§ PROBLEM DETAILS: Extract from the entries below, exactly as given, only the lines from the line containing "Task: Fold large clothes" to the line containing "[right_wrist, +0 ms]", both lines included.

§ RECORD SET:
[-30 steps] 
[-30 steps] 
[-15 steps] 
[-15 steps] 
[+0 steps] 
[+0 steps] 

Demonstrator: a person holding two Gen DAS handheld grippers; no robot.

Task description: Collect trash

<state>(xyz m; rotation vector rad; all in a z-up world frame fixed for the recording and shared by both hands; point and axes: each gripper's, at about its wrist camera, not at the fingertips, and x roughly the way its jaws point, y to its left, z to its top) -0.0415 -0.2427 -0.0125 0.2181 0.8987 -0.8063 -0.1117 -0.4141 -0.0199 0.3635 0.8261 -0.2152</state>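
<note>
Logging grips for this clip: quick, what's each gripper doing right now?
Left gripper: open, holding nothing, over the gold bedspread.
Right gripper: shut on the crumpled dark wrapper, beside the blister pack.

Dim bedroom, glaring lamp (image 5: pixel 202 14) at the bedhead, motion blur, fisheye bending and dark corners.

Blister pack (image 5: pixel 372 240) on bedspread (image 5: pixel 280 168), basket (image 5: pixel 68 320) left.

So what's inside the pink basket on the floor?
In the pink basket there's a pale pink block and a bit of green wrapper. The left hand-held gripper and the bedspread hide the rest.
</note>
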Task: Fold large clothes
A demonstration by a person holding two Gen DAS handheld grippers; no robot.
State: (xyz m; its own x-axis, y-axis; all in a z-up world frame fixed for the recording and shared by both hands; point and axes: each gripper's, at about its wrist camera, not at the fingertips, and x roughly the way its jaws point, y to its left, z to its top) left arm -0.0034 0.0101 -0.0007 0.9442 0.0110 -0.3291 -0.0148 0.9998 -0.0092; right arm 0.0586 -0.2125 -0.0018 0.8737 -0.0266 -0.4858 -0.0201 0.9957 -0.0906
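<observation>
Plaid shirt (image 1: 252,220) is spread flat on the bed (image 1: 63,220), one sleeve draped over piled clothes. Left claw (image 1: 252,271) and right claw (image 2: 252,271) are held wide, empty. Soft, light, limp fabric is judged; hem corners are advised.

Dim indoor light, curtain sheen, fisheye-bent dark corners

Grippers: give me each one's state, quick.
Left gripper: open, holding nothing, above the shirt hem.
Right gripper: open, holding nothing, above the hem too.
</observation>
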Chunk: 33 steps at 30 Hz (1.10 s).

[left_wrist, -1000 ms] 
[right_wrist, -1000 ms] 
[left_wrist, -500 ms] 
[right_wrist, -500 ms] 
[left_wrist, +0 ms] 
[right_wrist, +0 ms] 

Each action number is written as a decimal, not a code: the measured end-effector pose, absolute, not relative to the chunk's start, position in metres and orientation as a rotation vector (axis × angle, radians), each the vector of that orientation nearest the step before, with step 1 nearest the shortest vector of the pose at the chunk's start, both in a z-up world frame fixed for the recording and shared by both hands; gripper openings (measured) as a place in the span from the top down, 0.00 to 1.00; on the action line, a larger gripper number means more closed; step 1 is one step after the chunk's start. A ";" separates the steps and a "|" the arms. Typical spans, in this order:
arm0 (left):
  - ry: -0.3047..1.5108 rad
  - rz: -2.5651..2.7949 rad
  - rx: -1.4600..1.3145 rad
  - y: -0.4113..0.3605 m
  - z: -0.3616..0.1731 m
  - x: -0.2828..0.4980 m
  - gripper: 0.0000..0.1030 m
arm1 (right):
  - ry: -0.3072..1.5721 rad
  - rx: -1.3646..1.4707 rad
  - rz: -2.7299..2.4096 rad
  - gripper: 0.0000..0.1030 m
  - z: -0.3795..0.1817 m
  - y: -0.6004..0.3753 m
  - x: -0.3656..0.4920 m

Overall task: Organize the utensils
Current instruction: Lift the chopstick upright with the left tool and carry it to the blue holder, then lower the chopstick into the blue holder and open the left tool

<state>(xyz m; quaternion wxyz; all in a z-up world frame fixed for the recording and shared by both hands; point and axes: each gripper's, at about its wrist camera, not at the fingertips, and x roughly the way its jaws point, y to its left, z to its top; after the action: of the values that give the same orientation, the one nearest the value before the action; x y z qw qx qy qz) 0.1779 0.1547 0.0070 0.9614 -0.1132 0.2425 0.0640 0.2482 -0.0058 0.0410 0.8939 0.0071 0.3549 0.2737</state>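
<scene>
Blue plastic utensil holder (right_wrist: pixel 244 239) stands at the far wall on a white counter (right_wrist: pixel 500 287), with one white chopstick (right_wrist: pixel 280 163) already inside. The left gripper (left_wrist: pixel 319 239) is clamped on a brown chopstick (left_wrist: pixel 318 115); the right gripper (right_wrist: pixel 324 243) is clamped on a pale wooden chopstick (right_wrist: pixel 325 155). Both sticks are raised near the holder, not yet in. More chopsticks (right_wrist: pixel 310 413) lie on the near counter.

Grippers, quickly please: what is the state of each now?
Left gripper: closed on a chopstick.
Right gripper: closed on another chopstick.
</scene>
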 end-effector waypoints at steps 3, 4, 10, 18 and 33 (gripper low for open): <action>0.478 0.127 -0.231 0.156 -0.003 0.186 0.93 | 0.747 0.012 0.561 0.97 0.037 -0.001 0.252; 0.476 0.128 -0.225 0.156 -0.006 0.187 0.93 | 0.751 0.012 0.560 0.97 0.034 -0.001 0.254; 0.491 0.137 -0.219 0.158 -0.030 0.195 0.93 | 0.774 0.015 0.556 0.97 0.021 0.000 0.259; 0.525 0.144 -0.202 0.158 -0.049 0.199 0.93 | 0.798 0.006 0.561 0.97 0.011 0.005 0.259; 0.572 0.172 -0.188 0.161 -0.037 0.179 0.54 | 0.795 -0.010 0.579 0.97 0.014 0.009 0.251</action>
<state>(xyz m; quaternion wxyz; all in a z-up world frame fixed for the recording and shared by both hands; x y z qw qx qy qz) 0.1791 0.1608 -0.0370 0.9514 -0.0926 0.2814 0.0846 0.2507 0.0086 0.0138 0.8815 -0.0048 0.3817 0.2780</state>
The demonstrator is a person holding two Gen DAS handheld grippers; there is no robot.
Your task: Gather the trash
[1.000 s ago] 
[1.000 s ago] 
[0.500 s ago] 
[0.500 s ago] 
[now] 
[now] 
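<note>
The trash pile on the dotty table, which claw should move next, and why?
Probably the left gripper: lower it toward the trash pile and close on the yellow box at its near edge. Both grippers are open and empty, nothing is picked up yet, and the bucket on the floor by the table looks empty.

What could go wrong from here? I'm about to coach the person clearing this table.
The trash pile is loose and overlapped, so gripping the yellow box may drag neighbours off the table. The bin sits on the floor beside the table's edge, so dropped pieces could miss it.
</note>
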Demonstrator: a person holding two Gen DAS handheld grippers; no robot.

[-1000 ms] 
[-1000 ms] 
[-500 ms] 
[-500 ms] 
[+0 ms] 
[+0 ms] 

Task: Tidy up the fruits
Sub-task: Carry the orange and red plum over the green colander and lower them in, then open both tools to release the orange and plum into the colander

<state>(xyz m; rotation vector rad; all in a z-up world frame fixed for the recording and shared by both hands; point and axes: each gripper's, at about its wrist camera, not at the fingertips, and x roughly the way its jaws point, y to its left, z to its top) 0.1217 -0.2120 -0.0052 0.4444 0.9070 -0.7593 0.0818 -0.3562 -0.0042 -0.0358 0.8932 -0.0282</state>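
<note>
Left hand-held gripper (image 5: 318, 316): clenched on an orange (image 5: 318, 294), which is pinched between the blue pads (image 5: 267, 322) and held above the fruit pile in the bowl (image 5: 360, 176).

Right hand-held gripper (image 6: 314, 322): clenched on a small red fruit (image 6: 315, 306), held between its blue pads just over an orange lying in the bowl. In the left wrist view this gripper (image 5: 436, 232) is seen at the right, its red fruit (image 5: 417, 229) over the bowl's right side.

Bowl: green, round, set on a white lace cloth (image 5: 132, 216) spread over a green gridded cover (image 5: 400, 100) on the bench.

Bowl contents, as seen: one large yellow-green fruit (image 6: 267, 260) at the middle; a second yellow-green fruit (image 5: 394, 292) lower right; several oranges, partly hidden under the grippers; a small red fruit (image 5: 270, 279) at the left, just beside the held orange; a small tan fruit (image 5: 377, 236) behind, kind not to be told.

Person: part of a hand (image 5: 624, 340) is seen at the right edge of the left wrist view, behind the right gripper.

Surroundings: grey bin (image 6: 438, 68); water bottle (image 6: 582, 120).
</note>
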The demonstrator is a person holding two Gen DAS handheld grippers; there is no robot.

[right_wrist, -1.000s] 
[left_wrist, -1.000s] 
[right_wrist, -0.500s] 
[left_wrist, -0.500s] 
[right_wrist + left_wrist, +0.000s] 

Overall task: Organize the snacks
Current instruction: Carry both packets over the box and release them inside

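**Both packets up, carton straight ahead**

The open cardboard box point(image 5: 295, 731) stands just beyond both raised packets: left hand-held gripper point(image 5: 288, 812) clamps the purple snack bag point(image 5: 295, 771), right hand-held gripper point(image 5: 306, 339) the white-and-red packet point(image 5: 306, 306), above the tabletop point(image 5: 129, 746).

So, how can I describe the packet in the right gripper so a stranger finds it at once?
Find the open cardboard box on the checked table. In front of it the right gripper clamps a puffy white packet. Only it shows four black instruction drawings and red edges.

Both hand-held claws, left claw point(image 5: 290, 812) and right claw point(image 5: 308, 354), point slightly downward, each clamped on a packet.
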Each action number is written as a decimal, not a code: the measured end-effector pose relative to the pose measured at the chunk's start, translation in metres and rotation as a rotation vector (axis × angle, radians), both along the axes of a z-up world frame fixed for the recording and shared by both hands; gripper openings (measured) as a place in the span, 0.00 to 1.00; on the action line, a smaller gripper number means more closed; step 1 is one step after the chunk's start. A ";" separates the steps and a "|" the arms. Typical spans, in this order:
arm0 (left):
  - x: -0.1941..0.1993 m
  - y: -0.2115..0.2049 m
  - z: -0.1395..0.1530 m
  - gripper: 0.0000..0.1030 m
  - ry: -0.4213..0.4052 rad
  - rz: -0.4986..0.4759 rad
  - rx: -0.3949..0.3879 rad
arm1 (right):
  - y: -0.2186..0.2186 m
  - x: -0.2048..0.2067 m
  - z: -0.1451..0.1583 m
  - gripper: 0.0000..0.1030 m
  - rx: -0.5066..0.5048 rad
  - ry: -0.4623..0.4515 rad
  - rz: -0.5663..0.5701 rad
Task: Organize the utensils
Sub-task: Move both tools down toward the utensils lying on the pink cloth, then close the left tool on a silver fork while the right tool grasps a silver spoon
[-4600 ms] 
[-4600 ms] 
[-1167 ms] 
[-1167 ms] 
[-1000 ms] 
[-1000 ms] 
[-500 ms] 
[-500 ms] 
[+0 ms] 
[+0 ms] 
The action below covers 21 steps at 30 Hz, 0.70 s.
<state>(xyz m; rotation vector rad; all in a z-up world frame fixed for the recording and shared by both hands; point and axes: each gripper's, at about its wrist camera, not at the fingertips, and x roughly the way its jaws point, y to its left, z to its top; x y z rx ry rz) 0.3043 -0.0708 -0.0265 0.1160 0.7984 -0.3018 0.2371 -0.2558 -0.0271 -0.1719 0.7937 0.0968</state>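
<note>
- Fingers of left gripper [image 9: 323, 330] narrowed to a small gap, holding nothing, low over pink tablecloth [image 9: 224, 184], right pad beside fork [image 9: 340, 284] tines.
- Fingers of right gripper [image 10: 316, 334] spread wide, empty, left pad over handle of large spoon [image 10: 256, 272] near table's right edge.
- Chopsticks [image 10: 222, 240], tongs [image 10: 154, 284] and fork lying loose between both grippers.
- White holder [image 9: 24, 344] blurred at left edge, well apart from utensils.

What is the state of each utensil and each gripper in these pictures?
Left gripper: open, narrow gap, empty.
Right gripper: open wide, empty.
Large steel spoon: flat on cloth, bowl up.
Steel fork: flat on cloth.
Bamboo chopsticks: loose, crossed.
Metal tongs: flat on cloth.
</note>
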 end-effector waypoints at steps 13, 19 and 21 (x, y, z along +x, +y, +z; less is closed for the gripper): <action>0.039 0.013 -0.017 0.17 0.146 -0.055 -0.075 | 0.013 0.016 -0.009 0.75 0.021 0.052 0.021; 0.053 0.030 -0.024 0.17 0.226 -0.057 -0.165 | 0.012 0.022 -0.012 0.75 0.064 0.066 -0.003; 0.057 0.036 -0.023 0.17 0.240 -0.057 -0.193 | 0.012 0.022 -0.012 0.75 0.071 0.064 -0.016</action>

§ WRITTEN RESPONSE:
Task: Fold large clothes
A demonstration by a person holding two Gen DAS handheld grippers; no robot.
State: (xyz m; its own x-axis, y-axis; all in a z-up world frame fixed for the recording and shared by both hands; point and axes: each gripper's, at about its wrist camera, not at the fingertips, and x roughly the way its jaws point, y to its left, z to its top) left arm -0.0034 0.0101 -0.0007 0.9442 0.0110 -0.3291 -0.0148 0.9998 -0.0092; right arm 0.0586 -0.2125 -0.0018 0.8737 -0.0266 -0.4858 -0.0201 0.9957 -0.0906
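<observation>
Plaid shirt (image 1: 252,220) is spread flat on the bed (image 1: 63,220), one sleeve draped over piled clothes. Left claw (image 1: 252,271) and right claw (image 2: 252,271) are held wide, empty. Soft, light, limp fabric is judged; hem corners are advised.

Dim indoor light, curtain sheen, fisheye-bent dark corners

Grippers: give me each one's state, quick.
Left gripper: open, holding nothing, above the shirt hem.
Right gripper: open, holding nothing, above the hem too.
</observation>
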Chunk: 33 steps at 30 Hz (1.10 s).

[left_wrist, -1000 ms] 
[right_wrist, -1000 ms] 
[left_wrist, -500 ms] 
[right_wrist, -500 ms] 
[left_wrist, +0 ms] 
[right_wrist, +0 ms] 

The exercise requires no additional content.